Content starts

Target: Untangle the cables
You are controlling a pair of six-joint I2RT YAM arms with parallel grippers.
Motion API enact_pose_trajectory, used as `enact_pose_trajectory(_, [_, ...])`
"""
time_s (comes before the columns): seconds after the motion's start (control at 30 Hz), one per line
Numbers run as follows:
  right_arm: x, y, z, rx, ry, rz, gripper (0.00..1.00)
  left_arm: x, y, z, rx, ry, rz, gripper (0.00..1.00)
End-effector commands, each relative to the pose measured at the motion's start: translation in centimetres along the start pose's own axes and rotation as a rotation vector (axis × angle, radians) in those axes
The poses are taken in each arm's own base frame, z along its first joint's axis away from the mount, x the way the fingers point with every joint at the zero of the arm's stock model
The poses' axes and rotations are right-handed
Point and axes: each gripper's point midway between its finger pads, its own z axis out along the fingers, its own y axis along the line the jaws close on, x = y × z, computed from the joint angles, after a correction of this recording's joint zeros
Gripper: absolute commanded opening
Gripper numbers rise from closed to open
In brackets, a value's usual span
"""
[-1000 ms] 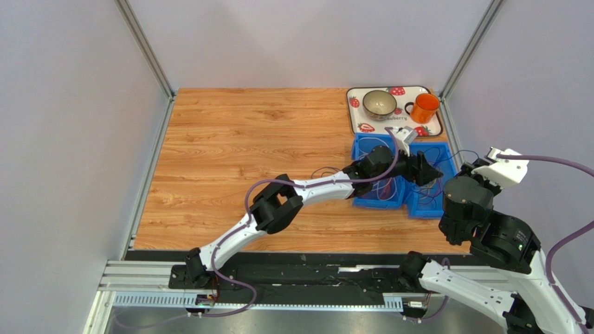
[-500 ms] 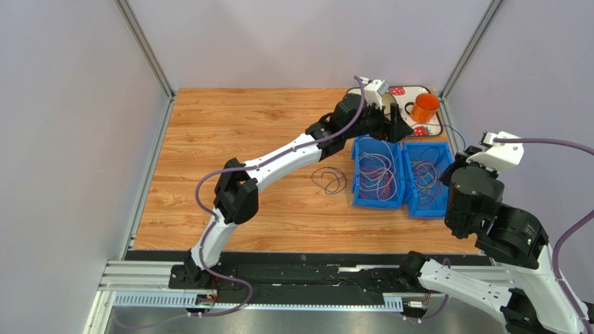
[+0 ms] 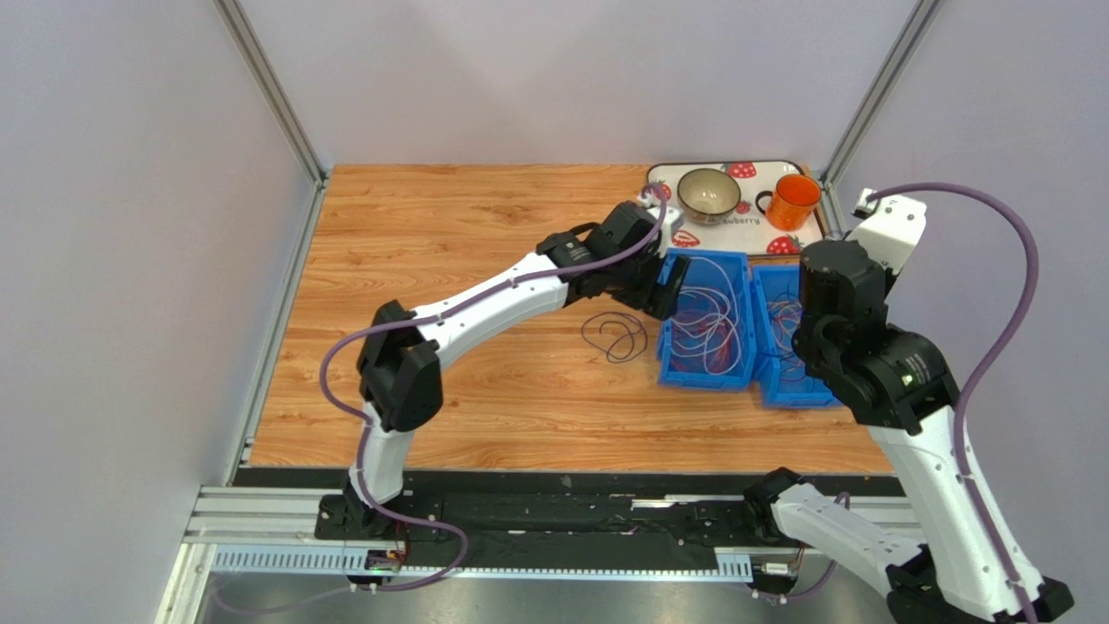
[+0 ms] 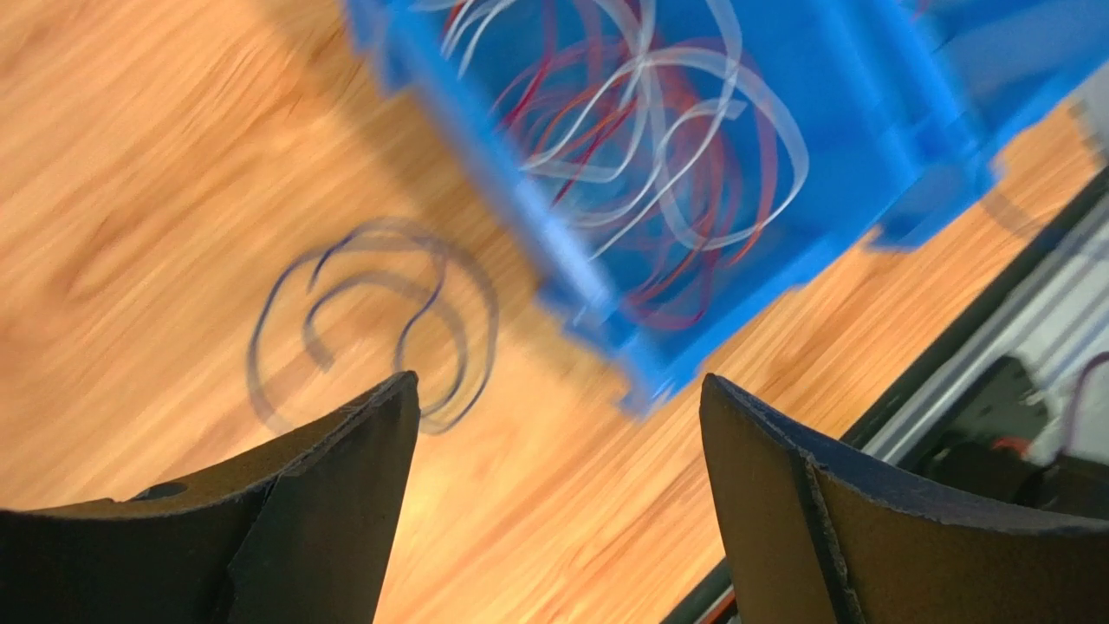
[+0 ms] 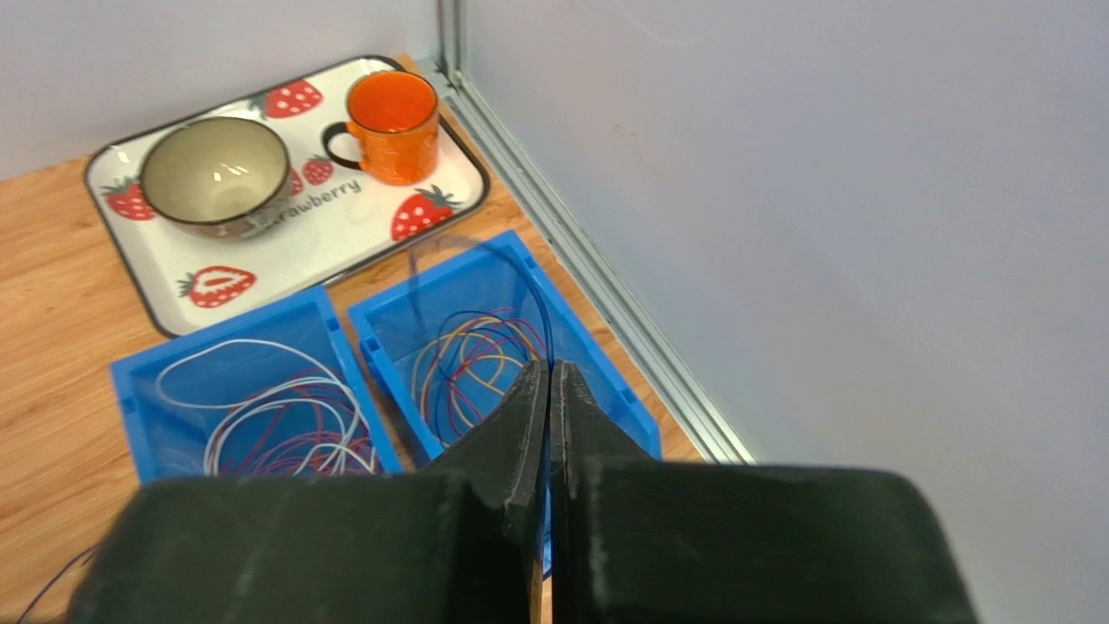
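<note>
The cables lie in three places. A purple loop rests on the wooden table. White and red cables fill the left blue bin. Yellow, red and blue cables sit in the right blue bin. My left gripper hangs open and empty over the table by the left bin's near-left corner, close to the purple loop. My right gripper is above the right bin, shut on a thin dark blue cable that arcs up from its tips.
A strawberry tray at the far right holds a bowl and an orange mug. A metal frame rail and a grey wall run close along the right of the bins.
My left arm swung from over the bins toward the tray, then back to the left bin's left edge. My right arm lifted and turned over the right bin, still shut.
</note>
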Motion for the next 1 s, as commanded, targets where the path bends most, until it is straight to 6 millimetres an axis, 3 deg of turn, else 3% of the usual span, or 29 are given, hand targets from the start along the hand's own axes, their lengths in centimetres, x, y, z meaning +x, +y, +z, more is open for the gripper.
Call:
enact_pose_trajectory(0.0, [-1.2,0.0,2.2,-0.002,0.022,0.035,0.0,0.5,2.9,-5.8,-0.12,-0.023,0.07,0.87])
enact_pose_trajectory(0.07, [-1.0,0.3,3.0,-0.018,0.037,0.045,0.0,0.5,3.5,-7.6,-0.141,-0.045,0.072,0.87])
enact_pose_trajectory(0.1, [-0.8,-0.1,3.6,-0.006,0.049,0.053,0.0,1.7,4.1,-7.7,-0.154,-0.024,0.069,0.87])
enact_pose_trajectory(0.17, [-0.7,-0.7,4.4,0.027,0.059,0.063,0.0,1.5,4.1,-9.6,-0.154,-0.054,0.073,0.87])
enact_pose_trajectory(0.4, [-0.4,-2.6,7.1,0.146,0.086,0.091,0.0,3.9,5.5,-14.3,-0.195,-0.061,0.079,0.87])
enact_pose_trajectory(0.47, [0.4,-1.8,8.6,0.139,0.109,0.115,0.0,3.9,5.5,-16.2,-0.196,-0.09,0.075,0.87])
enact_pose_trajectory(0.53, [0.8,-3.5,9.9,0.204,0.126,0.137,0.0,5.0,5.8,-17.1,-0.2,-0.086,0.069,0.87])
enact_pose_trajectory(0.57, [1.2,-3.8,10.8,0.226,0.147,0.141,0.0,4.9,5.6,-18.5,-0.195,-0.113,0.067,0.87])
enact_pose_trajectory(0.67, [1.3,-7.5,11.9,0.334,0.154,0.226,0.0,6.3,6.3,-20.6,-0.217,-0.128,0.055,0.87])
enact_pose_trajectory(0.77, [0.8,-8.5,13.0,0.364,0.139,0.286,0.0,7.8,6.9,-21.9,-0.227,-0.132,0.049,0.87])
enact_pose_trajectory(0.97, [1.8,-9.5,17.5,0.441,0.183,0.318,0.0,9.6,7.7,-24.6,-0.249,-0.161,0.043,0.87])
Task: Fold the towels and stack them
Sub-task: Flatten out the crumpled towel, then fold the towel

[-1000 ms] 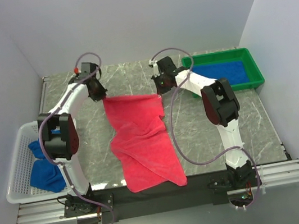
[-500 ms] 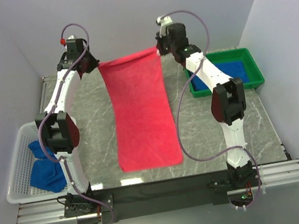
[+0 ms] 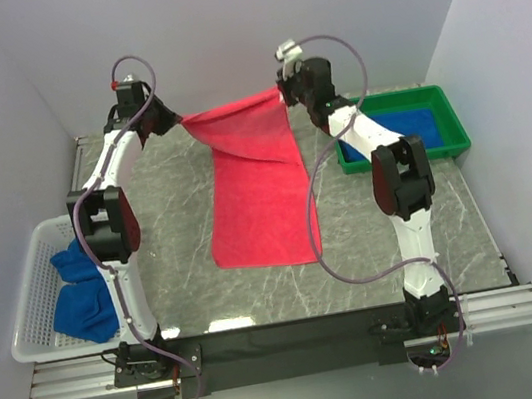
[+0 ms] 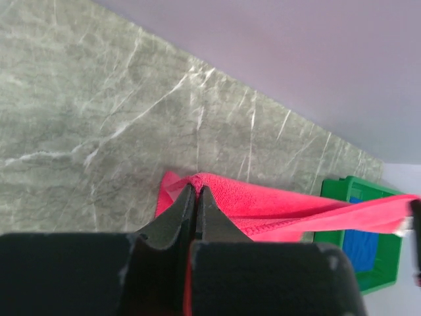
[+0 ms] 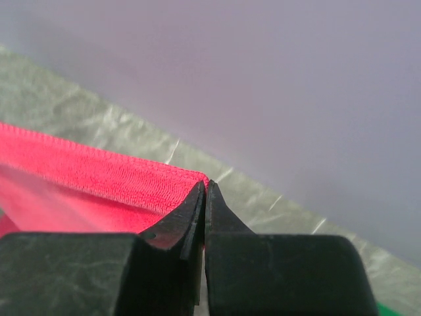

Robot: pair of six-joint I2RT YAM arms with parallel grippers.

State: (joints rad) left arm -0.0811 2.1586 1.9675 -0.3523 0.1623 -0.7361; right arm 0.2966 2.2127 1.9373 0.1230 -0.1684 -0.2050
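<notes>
Left gripper (image 3: pixel 173 121) and right gripper (image 3: pixel 282 94) each clamp a top corner of the pink-red terry-cloth towel (image 3: pixel 260 195) above the far edge of the grey marbled tabletop (image 3: pixel 177 274), hem resting mid-tabletop. Hold corners level, taut; lay them squarely onto the hem

Both arms stretch forward and high above the desk (image 3: pixel 175 264), elbows bent. The left hand (image 3: pixel 173 122) and the right hand (image 3: pixel 281 92) each pinch a corner of the pink-red towel (image 3: pixel 260 190).
</notes>
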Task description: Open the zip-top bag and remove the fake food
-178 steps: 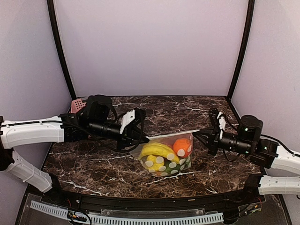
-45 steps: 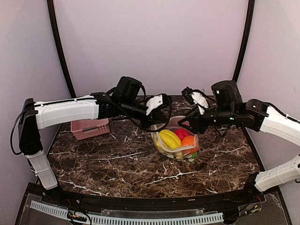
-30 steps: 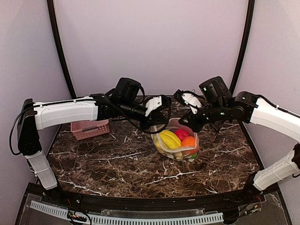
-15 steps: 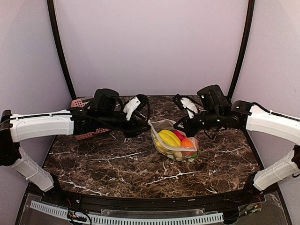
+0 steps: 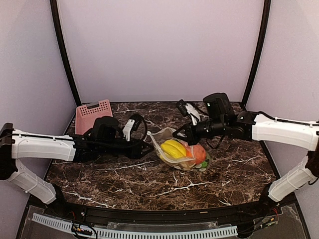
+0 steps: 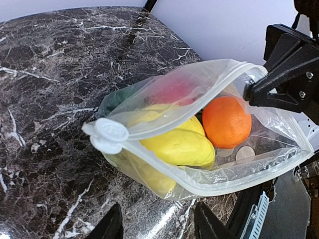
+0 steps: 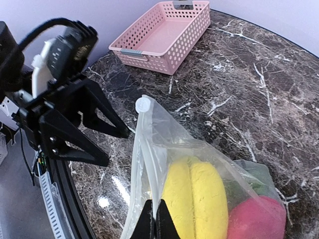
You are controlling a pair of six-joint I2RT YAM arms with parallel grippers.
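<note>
The zip-top bag (image 5: 180,158) lies on the marble table with its mouth open toward the left. Inside are the fake food: a yellow banana (image 5: 173,148), an orange ball (image 5: 199,153), a pink-red ball (image 7: 256,219) and a green piece (image 7: 251,174). My right gripper (image 5: 185,130) is shut on the bag's upper zip edge (image 7: 149,164) and holds it up. My left gripper (image 5: 144,148) is open and empty, just left of the bag's white slider end (image 6: 107,134). In the left wrist view its fingertips (image 6: 112,224) stand wide apart below the bag (image 6: 279,144).
A pink perforated basket (image 5: 92,113) stands at the back left, also in the right wrist view (image 7: 164,35). The left arm stretches low across the table's left half. The table's front edge and rail run along the bottom.
My left gripper has let go of the bag and drawn back left and lower. My right gripper has come down and left with the bag's edge. The bag mouth now gapes open.
</note>
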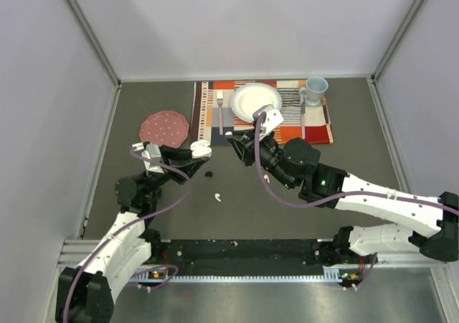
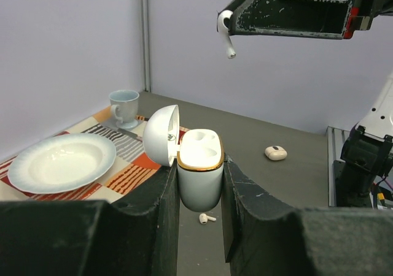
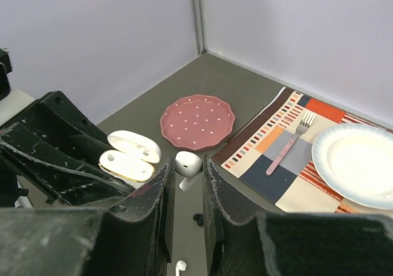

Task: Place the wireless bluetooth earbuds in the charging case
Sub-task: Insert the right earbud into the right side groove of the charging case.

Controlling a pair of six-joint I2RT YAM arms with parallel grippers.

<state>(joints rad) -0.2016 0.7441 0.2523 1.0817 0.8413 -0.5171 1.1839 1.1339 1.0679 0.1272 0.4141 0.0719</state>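
A white earbud [image 3: 187, 164], judged light and slick, is pinched (seemingly by its head) in the right claw [image 3: 188, 181], while the rigid charging case [image 2: 199, 159] is clamped in the left claw [image 2: 199, 193].

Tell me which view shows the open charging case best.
Left wrist: the charging case sits upright in the left hand, lid open, both wells visible. Right wrist shows it side-on, beside the white earbud in the right hand. Top external shows a small white shape.
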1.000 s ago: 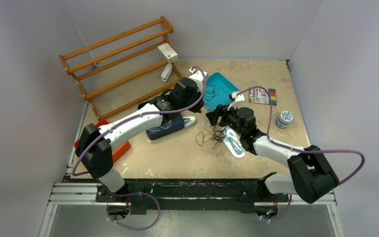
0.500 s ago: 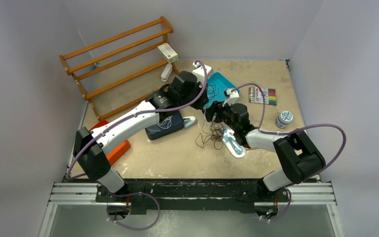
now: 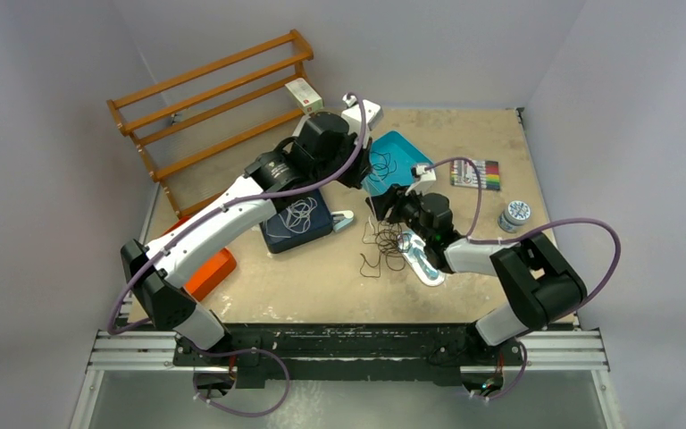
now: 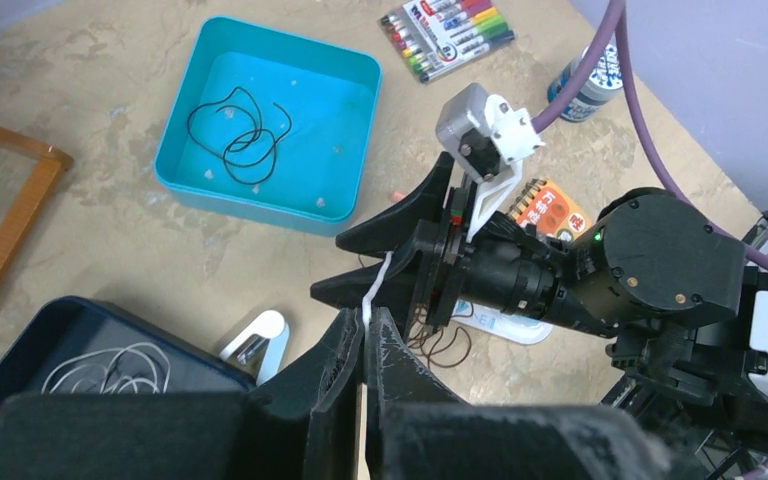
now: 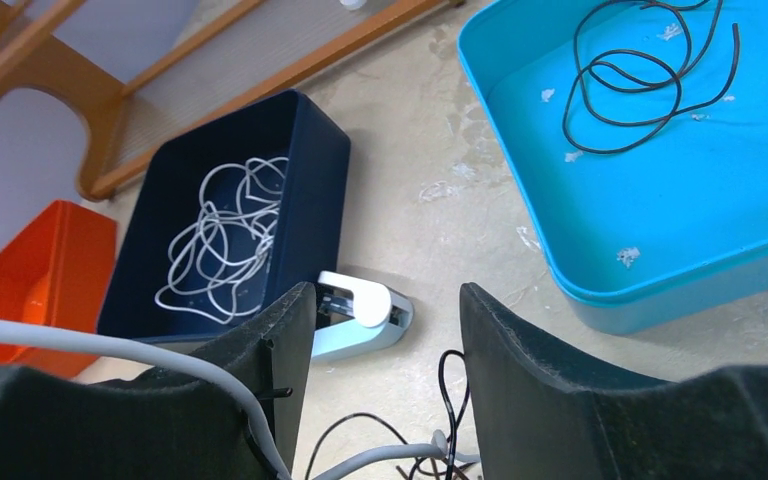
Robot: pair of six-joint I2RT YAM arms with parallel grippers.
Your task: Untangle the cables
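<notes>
My left gripper (image 4: 365,318) is shut on a white cable (image 4: 376,282) and holds it up above the table; in the top view the gripper (image 3: 363,179) hangs beside the teal tray (image 3: 411,147). The white cable runs down past my open right gripper (image 5: 385,300), which sits low over a tangle of dark brown and black cable (image 3: 382,248) on the table. A black loop (image 5: 450,390) lies between the right fingers, untouched. Another black cable (image 5: 640,85) lies in the teal tray. A second white cable (image 5: 225,245) lies in the navy box (image 3: 272,234).
A wooden rack (image 3: 214,107) stands at the back left, an orange bin (image 3: 210,268) at the left edge. A white clip (image 3: 344,219) lies by the navy box. A white-blue packet (image 3: 422,259), a marker pack (image 3: 475,174) and a jar (image 3: 514,214) lie to the right.
My left arm has lifted and drawn back to the left, pulling the white cable up. My right gripper has edged left over the tangle, and its elbow has swung in.
</notes>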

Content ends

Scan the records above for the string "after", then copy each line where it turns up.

**YOUR RESPONSE**:
time_s (comes before the columns): seconds after the motion's start (control at 30 Hz), one per line
Point and axes: each gripper's point midway between its finger pads, its own z axis out along the fingers, its own y axis along the line the jaws close on, x = y × z, computed from the joint angles, after a correction of this recording's joint zeros

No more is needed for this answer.